将来有望なゲノミック・セレクション(genomic selection)
遺伝疾患といいつつ、股関節形成不全症へ決定打となる遺伝子部位は実のところまだ特定されていない。特定されていないながらもすでに疾患が現れている個体の DNA と親犬の DNA との関連性によりだいたいの見当が付いている現在、「遺伝子的なツフトヴェルト」という概念が現れた。
この遺伝子的な情報を遺伝子疾患の対策に用いるということは、これまで問題であった飼い主による協力を得なくても、仔犬の段階でブリーダー自身が繁殖結果を得ることができるというものである。これまでのように「生後何ヶ月でレントゲン写真を撮って診断結果を知らせてください」などと譲渡先にお願いしなくてすむうえ、親犬の評価を出すまでの時間も短縮されるのだが、ますますブリーダーの責任は重大になってくるともいえよう。
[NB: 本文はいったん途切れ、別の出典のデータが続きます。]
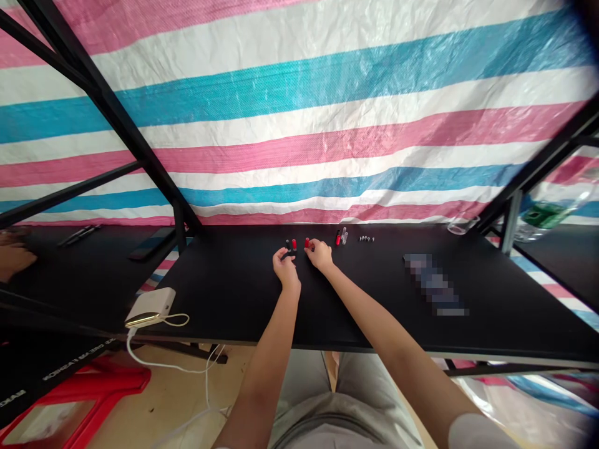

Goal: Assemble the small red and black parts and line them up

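Note:
Near the back of the black table, my right hand is closed, its fingertips pinched on a small red cylinder. Just left of it, my left hand has curled fingers with something small and dark at the fingertips; its kind is too small to make out. Beyond the left fingertips stand another red cylinder and a small black cylinder. Right of my right hand are a red-and-black piece, clear small tubes and a row of several tiny silvery pieces.
A blurred-out phone-like object lies on the table's right side. A clear cup is at the back right. A white box with a cable sits at the left front edge. Another person's hand shows far left, beyond the black frame.

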Available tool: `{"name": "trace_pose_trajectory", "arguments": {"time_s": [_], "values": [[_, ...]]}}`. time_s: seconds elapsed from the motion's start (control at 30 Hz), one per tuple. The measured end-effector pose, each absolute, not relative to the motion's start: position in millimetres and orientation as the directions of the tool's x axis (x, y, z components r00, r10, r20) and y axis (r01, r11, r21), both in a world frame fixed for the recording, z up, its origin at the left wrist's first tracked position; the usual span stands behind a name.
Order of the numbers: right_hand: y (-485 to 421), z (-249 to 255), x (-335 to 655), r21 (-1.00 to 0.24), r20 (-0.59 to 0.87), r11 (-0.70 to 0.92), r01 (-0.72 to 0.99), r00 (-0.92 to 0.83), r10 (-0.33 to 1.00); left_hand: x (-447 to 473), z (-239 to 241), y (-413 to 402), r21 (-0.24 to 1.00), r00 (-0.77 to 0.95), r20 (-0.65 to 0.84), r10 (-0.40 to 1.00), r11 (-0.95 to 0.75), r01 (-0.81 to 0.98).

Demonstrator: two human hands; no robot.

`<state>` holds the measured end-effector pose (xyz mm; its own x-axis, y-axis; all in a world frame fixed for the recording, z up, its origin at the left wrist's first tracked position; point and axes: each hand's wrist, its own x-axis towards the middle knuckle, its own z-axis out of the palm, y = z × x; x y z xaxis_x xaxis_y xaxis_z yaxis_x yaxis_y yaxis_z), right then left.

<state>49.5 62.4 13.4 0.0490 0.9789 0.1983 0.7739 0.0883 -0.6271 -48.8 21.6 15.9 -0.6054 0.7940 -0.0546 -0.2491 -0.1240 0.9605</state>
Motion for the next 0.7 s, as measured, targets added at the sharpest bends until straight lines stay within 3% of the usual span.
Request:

と、まあ、スイスやドイツではこのようにブリーディングに対しての取り組みを見せているわけだ。
2011年には EU圏では犬への個体識別方法としてマイクロチップの装着が義務付けられることになり、そうそうデータもごまかせなくなったことだろう(イギリスでは個体識別のための刺青もマイクロチップも充分普及していなかったことから、過去にはデータのごまかしなどが日常茶飯事でもあった)。
もちろんこの話は股関節形成不全症に限ったものでなく、その他の遺伝病に対しても同じである。遺伝病を持つ犬は「ずさんな繁殖管理」の結果としてそろそろヨーロッパ社会に認識されてきているほか、その割を食うのが犬とその飼い主というのは誰が聞いてもちょっと酷すぎる話だからリアクションもそれ相応といえるだろう。